Please set down each line of the data again, unchanged.

▶ Information provided
>>>

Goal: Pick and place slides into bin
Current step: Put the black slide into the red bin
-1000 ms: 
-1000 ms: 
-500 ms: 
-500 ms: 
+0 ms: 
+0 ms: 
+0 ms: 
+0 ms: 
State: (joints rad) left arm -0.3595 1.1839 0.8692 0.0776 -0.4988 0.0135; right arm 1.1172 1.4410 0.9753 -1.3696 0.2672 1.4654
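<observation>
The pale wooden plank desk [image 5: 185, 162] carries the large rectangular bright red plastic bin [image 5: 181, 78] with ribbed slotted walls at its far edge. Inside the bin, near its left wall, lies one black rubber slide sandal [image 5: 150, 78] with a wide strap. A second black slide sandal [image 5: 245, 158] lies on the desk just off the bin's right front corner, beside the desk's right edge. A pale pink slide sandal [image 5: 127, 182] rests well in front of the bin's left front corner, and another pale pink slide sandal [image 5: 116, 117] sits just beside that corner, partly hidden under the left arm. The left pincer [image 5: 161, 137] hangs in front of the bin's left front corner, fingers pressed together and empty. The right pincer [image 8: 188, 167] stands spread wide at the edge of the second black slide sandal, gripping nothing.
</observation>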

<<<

▶ Finished task
Goal: Pick and place slides into bin
Current step: Put the black slide into the red bin
-1000 ms: 
-1000 ms: 
-500 ms: 
-500 ms: 
+0 ms: 
+0 ms: 
+0 ms: 
+0 ms: 
State: (joints rad) left arm -0.3595 1.1839 0.8692 0.0776 -0.4988 0.0135; right arm 1.1172 1.4410 0.9753 -1.3696 0.2672 1.4654
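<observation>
The pale wooden plank desk [image 5: 185, 162] carries the large rectangular bright red plastic bin [image 5: 181, 78] with ribbed slotted walls at its far edge. Inside the bin, near its left wall, lies one black rubber slide sandal [image 5: 150, 78] with a wide strap. A second black slide sandal [image 5: 245, 158] lies on the desk just off the bin's right front corner, beside the desk's right edge. A pale pink slide sandal [image 5: 127, 182] rests well in front of the bin's left front corner, and another pale pink slide sandal [image 5: 116, 117] sits just beside that corner, partly hidden under the left arm. The left pincer [image 5: 161, 137] hangs in front of the bin's left front corner, fingers pressed together and empty. The right pincer [image 8: 188, 167] stands spread wide at the edge of the second black slide sandal, gripping nothing.
</observation>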

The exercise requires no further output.